We discuss the programming background that's required in the notes. You are expected to have some general programming experience. If you're not confident in Python, you will need to self-study a tutorial, and we advise you start now. Then, as long as you are diligent in trying the snippets in the notes, and the exercises we give you, you should be able to keep up.
Some people get in a mess with all the different types of array/list/matrix you can have in Python and Numpy. It takes experience to untangle this mess, and write neat code quickly. Reading examples isn’t enough, you’ll have to pull them apart, write your own, and debug your code.
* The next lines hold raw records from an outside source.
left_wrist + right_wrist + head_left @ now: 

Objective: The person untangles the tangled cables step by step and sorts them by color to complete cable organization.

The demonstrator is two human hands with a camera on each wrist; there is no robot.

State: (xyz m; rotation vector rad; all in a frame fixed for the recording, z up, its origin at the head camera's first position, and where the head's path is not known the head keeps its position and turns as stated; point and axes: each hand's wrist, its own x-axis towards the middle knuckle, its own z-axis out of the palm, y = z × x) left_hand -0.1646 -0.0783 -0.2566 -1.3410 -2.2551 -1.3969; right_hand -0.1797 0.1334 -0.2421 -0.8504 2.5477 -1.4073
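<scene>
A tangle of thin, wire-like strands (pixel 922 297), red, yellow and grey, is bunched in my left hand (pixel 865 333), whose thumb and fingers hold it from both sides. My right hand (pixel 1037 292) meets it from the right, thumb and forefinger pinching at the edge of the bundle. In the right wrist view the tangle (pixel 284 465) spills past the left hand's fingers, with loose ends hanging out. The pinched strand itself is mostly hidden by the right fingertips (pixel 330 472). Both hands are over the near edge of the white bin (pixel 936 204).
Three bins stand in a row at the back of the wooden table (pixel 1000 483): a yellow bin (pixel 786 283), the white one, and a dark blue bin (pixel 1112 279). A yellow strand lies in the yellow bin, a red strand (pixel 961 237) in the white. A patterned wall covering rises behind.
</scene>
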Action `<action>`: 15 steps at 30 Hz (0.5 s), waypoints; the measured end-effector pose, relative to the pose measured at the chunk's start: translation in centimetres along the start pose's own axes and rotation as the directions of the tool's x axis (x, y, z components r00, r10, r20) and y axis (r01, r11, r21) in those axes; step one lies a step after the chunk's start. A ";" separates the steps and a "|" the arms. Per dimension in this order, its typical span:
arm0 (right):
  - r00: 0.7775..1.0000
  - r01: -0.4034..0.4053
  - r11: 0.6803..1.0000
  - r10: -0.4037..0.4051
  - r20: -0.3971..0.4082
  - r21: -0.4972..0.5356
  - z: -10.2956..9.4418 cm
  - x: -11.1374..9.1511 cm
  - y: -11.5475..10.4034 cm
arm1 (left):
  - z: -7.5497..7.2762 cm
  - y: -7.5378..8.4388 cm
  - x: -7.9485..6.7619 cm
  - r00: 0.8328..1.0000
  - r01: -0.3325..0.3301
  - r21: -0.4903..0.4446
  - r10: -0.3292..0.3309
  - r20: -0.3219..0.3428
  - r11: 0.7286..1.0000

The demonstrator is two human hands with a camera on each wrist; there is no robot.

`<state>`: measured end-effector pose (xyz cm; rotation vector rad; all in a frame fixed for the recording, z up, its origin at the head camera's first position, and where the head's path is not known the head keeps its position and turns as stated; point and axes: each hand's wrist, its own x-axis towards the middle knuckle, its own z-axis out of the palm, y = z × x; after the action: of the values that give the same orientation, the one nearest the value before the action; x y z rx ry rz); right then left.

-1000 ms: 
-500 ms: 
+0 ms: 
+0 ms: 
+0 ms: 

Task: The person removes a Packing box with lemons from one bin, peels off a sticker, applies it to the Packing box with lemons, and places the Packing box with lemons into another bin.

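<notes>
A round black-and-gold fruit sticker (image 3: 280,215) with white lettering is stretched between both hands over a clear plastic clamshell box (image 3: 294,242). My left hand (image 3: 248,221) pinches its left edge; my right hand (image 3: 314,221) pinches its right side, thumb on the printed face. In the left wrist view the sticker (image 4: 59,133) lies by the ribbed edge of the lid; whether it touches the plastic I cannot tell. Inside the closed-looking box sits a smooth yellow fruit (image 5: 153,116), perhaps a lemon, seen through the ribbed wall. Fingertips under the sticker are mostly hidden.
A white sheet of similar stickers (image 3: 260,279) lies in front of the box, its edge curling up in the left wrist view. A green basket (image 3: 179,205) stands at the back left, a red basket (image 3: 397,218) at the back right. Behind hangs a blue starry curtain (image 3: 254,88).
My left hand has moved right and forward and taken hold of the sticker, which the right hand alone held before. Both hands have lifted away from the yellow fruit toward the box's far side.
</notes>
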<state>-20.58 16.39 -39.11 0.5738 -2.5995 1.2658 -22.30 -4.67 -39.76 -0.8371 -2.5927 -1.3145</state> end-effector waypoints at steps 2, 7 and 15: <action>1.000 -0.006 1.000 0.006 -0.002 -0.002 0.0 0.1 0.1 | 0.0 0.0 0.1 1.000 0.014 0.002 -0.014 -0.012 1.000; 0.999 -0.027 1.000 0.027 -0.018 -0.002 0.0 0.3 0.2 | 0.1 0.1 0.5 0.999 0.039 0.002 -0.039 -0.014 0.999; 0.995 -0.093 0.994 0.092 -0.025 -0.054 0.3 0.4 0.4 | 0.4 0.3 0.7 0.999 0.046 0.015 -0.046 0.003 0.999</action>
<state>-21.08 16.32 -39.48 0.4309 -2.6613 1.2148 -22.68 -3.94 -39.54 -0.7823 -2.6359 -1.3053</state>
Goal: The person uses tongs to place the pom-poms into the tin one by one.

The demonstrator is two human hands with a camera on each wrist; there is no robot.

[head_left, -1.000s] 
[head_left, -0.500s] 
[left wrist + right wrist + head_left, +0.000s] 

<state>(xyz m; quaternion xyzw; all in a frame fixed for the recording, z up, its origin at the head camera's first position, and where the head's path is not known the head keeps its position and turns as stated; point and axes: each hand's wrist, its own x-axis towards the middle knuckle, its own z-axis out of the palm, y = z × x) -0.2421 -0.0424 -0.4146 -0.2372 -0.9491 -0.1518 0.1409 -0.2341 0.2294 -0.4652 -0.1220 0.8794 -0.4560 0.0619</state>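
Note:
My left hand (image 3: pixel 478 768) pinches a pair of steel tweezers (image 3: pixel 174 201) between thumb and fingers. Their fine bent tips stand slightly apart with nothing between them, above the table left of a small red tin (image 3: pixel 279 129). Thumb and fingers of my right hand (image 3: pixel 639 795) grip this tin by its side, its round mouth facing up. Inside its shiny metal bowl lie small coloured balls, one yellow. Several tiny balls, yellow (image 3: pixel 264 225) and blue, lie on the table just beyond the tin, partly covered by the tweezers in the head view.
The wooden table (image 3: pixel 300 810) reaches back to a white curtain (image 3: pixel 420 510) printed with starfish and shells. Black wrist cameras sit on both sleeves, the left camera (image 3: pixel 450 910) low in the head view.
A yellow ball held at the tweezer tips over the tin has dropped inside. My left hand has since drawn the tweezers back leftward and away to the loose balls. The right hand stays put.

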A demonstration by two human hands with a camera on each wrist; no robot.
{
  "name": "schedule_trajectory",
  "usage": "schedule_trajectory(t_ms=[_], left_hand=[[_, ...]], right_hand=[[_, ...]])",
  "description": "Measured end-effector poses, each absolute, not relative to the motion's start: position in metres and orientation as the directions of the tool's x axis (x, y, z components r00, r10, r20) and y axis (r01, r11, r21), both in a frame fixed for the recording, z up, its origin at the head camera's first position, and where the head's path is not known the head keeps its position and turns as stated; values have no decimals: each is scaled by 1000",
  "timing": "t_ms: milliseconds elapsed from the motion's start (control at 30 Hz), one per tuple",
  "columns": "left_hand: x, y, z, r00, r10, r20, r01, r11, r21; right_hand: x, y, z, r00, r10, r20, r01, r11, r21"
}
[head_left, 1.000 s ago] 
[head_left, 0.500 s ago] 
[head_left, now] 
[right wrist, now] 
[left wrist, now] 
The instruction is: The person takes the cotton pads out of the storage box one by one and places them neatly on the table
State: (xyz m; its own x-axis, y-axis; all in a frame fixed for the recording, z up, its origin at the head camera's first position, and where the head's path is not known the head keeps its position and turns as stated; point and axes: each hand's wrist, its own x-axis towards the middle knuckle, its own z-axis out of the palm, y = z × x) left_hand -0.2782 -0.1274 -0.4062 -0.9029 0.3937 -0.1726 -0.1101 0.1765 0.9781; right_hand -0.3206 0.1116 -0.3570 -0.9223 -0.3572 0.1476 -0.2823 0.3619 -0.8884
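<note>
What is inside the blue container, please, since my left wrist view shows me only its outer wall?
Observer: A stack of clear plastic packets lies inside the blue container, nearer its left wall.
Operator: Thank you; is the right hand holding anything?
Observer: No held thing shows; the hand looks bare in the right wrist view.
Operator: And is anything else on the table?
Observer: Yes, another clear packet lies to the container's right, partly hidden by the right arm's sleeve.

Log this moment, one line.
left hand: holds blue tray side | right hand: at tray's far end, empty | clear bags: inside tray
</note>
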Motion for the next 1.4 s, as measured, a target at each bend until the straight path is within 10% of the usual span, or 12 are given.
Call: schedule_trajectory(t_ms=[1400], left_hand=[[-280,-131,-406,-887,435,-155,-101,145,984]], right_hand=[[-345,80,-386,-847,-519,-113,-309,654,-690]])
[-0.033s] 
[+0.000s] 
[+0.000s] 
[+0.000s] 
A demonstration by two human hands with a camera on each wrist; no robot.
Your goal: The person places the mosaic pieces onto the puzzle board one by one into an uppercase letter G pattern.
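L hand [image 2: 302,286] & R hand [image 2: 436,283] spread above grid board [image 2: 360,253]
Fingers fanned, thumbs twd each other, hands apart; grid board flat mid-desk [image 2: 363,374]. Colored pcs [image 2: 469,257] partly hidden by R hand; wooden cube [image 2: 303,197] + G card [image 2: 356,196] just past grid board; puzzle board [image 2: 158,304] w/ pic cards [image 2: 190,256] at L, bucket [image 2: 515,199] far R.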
An excellent way to get going quickly will be to get together with someone else in the class to try out code. Pair coding can work well remotely using screen sharing. It often prevents small slips that waste lots of time, and you rapidly learn things from other people that would take a long time to pick up any other way. If you are an expert programmer, you might learn even more through reflection during pair coding, and being able to guide others is an important skill in industry. - Why do you use Hypothesis? Now I have to create a login
for yet-another tool / It doesn't work well on mobile / I'd rather just
use a normal forum.
In surveys over the last 5+ years, a large majority of the class has consistently reported that they liked being able to ask questions directly on the notes. Partly they liked better feedback from instructors: questions attached to the notes are usually easier to answer, and directly help us to improve the notes.
A small minority has called for us to use a conventional forum instead. We will continue to consult; reasonable people will continue to have different opinions here. We will also keep a look out for a better system, but after exploring several alternatives, haven't found one yet. - Can I get email updates from Hypothesis?
Hypothesis will email you when someone replies to one of your posts. However, they don't support emailing updates every time there is an update to a group. There are Atom and RSS feeds, which you could use to get updates. Also, we have scripted an optional email digest that you can subscribe to.
Another suggestion is to plan your work in batches. If you schedule time to look over notes, including the Hypothesis stream, it may be more efficient than getting interrupted with notifications all the time.